DIRECTIONS
A faithful transcription of all the data, images excluded, is the required answer.

BEGIN RECORDS TO USE

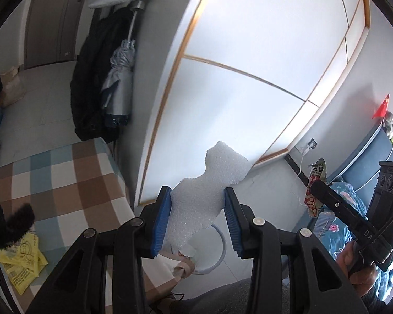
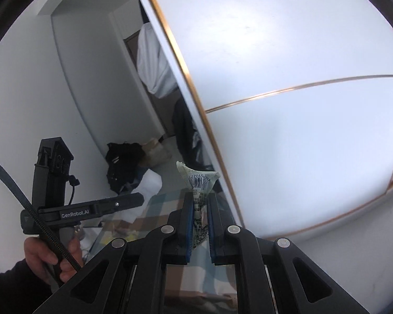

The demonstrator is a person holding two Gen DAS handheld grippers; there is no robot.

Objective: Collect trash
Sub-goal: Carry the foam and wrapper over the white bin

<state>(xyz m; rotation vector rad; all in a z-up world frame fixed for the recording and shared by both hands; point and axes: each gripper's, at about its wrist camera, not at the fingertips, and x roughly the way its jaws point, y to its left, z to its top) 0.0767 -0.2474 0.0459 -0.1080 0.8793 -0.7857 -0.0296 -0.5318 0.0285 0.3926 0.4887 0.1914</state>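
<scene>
Both grippers carry trash, held clear of the furniture.

The left gripper (image 1: 197,209) stands part-way closed, its blue pads pressing the edges of a white foam scrap (image 1: 209,183); the scrap juts up past the fingertips, likely because light foam is easiest pinched by its narrow waist; the right gripper (image 2: 199,225) is nearly shut on a crumpled snack wrapper (image 2: 197,183), thin enough to need a tight pinch; both pieces hang in the air before the white wardrobe (image 1: 249,52), apparently on their way to a bin not in view; a yellow plastic bag (image 1: 21,261) lies on the checked cloth (image 1: 65,183), possibly more trash.
</scene>
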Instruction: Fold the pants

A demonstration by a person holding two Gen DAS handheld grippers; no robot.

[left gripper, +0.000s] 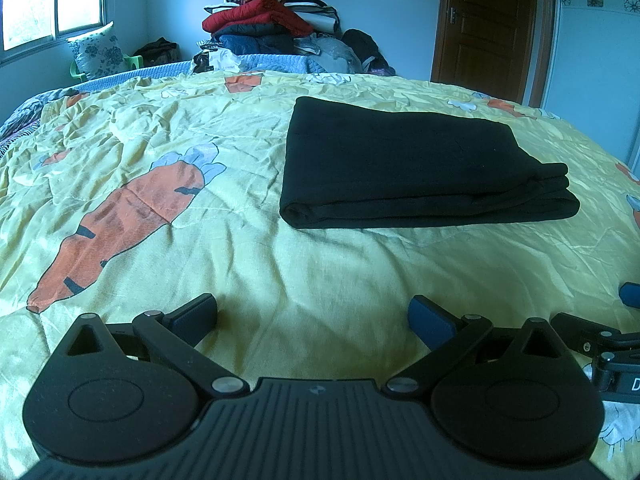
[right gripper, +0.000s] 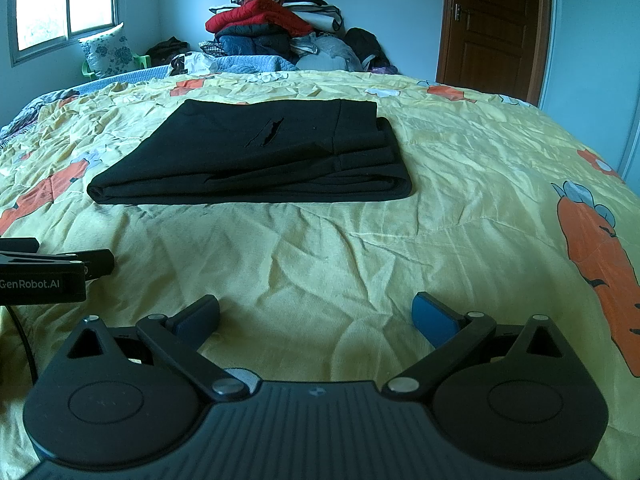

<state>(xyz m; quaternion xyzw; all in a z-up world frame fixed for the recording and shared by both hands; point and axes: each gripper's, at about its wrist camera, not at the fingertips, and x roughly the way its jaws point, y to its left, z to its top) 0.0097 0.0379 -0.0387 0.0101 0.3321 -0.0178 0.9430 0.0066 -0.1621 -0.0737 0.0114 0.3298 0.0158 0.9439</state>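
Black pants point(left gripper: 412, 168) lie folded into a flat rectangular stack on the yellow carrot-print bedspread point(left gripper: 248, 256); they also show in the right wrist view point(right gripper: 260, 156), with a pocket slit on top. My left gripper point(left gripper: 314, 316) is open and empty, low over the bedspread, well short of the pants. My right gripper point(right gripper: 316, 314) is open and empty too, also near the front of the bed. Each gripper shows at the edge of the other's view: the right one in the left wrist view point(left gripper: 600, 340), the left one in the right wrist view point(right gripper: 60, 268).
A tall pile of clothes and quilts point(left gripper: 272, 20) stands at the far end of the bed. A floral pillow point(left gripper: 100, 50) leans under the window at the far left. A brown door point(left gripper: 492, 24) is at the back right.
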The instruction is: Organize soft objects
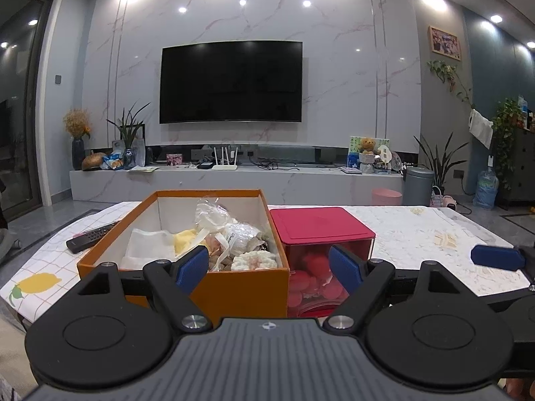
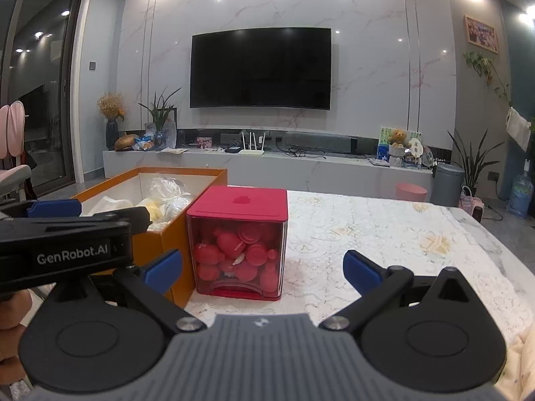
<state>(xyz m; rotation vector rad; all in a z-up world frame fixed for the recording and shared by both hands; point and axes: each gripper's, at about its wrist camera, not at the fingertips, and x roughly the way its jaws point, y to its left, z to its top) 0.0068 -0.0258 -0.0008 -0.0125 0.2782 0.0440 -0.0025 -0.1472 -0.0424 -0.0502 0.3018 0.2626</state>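
Centrally, pale crumpled soft objects fill the orange box just beyond the wide-open, empty left claw; the right claw likewise gapes empty.

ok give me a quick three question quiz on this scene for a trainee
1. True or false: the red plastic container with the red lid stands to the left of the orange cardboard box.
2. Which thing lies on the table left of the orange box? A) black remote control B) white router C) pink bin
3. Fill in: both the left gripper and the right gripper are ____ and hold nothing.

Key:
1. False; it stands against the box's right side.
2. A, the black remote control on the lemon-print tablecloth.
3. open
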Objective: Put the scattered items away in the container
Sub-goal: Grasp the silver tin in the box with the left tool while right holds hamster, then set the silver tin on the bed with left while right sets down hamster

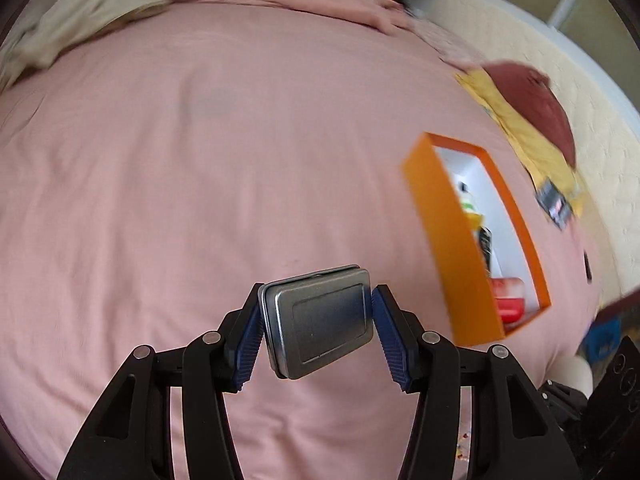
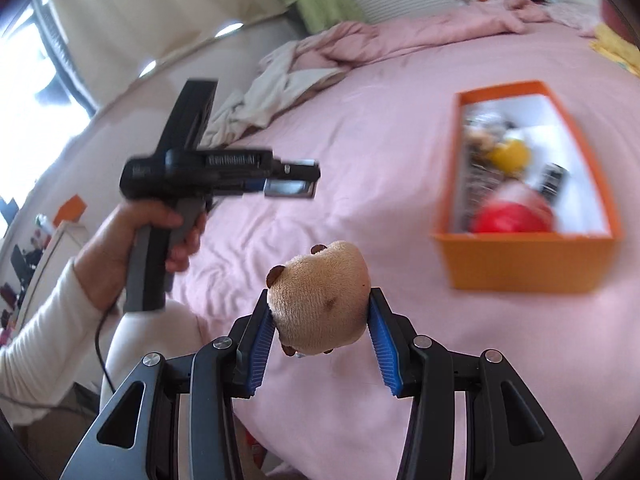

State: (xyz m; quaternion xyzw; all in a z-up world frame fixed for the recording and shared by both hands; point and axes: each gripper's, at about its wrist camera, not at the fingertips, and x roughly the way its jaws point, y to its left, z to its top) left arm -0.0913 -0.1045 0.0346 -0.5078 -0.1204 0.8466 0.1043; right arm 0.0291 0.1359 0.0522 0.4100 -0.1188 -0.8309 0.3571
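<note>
My left gripper is shut on a small grey metal tin, held tilted above the pink bedsheet. The orange box with a white inside lies to its right and holds several items, a red one among them. My right gripper is shut on a tan plush animal. In the right wrist view the orange box sits ahead to the right, with a red item and a yellow one inside. The left gripper shows there too, carrying the tin over the bed.
A yellow cloth with a dark red cap on it lies beyond the box. A small dark packet rests by it. Rumpled pink and cream bedding is piled at the bed's far side. A hand in a white sleeve holds the left gripper.
</note>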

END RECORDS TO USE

SOLUTION TO THE PROBLEM
The demonstrator is a person holding two Gen DAS handheld grippers; there is no robot.

Objective: Collect trash
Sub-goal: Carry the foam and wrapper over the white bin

<state>(xyz m; rotation vector rad; all in a z-up world frame fixed for the recording and shared by both hands; point and axes: each gripper's, at about its wrist camera, not at the fingertips, and x roughly the way its jaws point, y to its left, z to its top) 0.0767 -0.2474 0.0459 -0.1080 0.8793 -0.7857 -0.0296 -0.5318 0.0285 0.3926 0.4887 0.1914</state>
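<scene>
Both grippers carry trash, held clear of the furniture.

The left gripper (image 1: 197,209) stands part-way closed, its blue pads pressing the edges of a white foam scrap (image 1: 209,183); the scrap juts up past the fingertips, likely because light foam is easiest pinched by its narrow waist; the right gripper (image 2: 199,225) is nearly shut on a crumpled snack wrapper (image 2: 197,183), thin enough to need a tight pinch; both pieces hang in the air before the white wardrobe (image 1: 249,52), apparently on their way to a bin not in view; a yellow plastic bag (image 1: 21,261) lies on the checked cloth (image 1: 65,183), possibly more trash.
</scene>
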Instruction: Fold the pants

A demonstration by a person holding two Gen DAS handheld grippers; no robot.

[left gripper, +0.000s] 
[right gripper, +0.000s] 

<state>(xyz m; quaternion xyzw; all in a z-up world frame fixed for the recording and shared by both hands; point and axes: each gripper's, at about its wrist camera, not at the fingertips, and x roughly the way its jaws point, y to its left, z to its top) 0.0097 0.0379 -0.0387 0.0101 0.3321 -0.0178 0.9430 0.0066 -0.1621 -0.0737 0.0114 0.3298 0.0158 0.9439</state>
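Black pants point(left gripper: 412, 168) lie folded into a flat rectangular stack on the yellow carrot-print bedspread point(left gripper: 248, 256); they also show in the right wrist view point(right gripper: 260, 156), with a pocket slit on top. My left gripper point(left gripper: 314, 316) is open and empty, low over the bedspread, well short of the pants. My right gripper point(right gripper: 316, 314) is open and empty too, also near the front of the bed. Each gripper shows at the edge of the other's view: the right one in the left wrist view point(left gripper: 600, 340), the left one in the right wrist view point(right gripper: 60, 268).
A tall pile of clothes and quilts point(left gripper: 272, 20) stands at the far end of the bed. A floral pillow point(left gripper: 100, 50) leans under the window at the far left. A brown door point(left gripper: 492, 24) is at the back right.
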The instruction is: Organize soft objects
<state>(xyz m; rotation vector rad; all in a z-up world frame fixed for the recording and shared by both hands; point and axes: each gripper's, at about its wrist camera, not at the fingertips, and x roughly the way its jaws point, y to its left, z to its top) 0.0068 -0.0258 -0.0008 -0.0125 0.2782 0.0440 -0.0025 -0.1472 -0.0424 -0.0502 0.3018 0.2626</state>
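Centrally, pale crumpled soft objects fill the orange box just beyond the wide-open, empty left claw; the right claw likewise gapes empty.

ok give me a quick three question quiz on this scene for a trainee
1. True or false: the red plastic container with the red lid stands to the left of the orange cardboard box.
2. Which thing lies on the table left of the orange box? A) black remote control B) white router C) pink bin
3. Fill in: both the left gripper and the right gripper are ____ and hold nothing.

Key:
1. False; it stands against the box's right side.
2. A, the black remote control on the lemon-print tablecloth.
3. open
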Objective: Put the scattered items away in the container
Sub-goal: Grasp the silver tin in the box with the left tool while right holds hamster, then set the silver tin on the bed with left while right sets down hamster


State: (xyz m; quaternion xyzw; all in a z-up world frame fixed for the recording and shared by both hands; point and axes: each gripper's, at about its wrist camera, not at the fingertips, and x roughly the way its jaws point, y to its left, z to its top) left arm -0.0913 -0.1045 0.0346 -0.5078 -0.1204 0.8466 0.1043; right arm 0.0291 0.1359 0.0522 0.4100 -0.1188 -0.8309 0.3571
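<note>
My left gripper is shut on a small grey metal tin, held tilted above the pink bedsheet. The orange box with a white inside lies to its right and holds several items, a red one among them. My right gripper is shut on a tan plush animal. In the right wrist view the orange box sits ahead to the right, with a red item and a yellow one inside. The left gripper shows there too, carrying the tin over the bed.
A yellow cloth with a dark red cap on it lies beyond the box. A small dark packet rests by it. Rumpled pink and cream bedding is piled at the bed's far side. A hand in a white sleeve holds the left gripper.
</note>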

No further response is needed.